Nous n’entrerons pas, ici, dans le deuxième point concernant les changements provoqués par le passage de l’éducation aux mains du gouvernement québécois. Cet élément mériterait en soi d’être discuté, car l’on sent bien que la vision du film n’est pas manichéenne (vision selon laquelle le Bien et le Mal s’opposeraient et l’où on verrait l’enseignement par le ministère de l’Éducation comme meilleur que l’enseignement par les religieux). Cette perception soulève d’intéressants questionnements sur l’éducation et cela, au même moment où des grèves d’étudiants font rage présentement au Québec. Bien entendu, c’est un aspect important de la trame narrative du film et, on a parfois l’impression que, selon la réalisatrice, on regrette les couvents qui étaient associés à la rigueur dans leur éducation.
Par contre, le film apporte des nuances.
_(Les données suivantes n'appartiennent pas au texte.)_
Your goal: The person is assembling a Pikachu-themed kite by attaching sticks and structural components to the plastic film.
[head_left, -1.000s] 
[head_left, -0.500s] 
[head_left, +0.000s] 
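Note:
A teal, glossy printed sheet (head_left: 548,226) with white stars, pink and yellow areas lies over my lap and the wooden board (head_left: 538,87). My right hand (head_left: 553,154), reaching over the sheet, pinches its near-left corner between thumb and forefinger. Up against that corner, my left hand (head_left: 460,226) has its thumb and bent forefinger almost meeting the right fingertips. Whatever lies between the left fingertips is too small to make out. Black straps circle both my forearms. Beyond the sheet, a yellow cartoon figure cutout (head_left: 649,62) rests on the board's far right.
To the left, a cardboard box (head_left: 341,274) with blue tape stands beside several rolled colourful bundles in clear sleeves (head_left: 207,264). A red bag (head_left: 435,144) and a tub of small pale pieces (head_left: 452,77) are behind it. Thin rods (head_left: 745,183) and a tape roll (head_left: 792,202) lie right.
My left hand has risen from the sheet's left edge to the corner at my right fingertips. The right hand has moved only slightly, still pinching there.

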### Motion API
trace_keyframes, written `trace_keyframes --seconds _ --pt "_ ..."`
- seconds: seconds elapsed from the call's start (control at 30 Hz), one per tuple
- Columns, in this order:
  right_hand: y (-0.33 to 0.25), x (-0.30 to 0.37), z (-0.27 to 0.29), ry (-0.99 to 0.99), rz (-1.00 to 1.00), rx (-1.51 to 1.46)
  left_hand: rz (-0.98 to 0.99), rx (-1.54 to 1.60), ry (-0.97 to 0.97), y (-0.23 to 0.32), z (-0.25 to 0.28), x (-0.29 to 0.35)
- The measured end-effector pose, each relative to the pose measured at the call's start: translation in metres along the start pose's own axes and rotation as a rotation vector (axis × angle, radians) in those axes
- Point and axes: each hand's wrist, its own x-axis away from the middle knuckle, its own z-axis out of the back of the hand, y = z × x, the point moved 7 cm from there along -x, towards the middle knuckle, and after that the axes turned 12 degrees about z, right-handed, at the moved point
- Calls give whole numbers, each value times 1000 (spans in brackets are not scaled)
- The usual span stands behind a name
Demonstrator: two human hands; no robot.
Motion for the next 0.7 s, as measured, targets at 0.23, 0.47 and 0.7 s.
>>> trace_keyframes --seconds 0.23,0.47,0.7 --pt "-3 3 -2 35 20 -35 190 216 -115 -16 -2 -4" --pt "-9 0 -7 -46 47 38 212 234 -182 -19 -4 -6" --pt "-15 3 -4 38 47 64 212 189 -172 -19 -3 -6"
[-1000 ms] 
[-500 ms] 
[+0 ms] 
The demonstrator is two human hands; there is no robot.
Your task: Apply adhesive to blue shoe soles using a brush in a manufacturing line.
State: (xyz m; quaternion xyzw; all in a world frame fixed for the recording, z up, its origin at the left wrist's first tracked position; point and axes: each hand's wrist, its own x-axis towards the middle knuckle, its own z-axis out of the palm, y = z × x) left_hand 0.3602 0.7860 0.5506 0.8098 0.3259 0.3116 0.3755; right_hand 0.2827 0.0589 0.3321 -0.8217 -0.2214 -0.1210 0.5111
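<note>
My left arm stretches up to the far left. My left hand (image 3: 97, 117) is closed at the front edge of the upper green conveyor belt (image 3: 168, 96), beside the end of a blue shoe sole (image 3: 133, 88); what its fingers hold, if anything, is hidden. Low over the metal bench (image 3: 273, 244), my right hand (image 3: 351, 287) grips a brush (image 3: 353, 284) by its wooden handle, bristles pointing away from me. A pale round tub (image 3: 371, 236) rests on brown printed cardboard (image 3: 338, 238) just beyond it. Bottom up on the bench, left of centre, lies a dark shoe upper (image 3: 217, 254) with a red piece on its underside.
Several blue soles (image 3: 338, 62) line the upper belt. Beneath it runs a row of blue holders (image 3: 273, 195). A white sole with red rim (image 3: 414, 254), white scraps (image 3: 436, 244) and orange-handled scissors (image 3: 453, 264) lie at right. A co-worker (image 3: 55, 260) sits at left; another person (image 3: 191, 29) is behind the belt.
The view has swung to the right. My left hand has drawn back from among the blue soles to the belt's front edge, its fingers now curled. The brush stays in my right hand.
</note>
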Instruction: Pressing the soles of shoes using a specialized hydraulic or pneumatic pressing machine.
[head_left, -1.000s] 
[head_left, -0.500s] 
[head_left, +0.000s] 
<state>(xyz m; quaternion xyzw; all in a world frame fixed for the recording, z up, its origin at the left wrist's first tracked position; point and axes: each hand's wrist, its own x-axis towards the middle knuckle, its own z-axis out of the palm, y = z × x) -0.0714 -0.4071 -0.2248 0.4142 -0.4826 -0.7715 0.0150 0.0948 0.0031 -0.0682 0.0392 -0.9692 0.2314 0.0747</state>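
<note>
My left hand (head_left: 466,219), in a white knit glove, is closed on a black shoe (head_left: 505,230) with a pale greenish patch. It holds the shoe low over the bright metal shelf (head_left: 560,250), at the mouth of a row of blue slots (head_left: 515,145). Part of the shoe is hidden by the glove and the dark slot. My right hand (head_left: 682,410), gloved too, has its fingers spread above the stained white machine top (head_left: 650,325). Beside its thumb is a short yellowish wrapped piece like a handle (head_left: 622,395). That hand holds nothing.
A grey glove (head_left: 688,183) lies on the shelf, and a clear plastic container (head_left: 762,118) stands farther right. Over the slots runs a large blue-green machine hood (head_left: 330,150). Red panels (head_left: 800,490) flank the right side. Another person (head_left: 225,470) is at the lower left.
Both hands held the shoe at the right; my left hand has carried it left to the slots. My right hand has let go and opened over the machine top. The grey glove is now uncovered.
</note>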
Bien qu’on y voit un évêque contrarié de « perdre du pouvoir » dans la société québécoise, la critique de la religion et du travail des religieuses, est, selon nous, assez positif. Bien entendu, on sent parfois la critique de la place de la femme dans la religion. Par exemple, lorsqu’une enseignante parle, au sujet des sœurs, de « main d’œuvre bon marché » ou encore, lorsque certaines sœurs voient leurs habits comme des vêtements d’un passé lointain. Tout cela est de bonne guerre. Le film montre aussi qu’on ne peut faire autrement que de regretter la rigueur, la culture, l’engagement de ces sœurs. Ce qui constitue une contrepartie beaucoup plus élogieuse à leur égard. En somme, le film nous fait revisiter un passé pas si lointain de notre histoire avec un regard moins accusateur que l’on a l’habitude d’avoir.
Un compte-rendu de Jeffery Aubin
[1] Je prends la liberté de transformer un vers de ce bon vieux Catulle pour les mettre dans la bouche de Simone Beaulieu.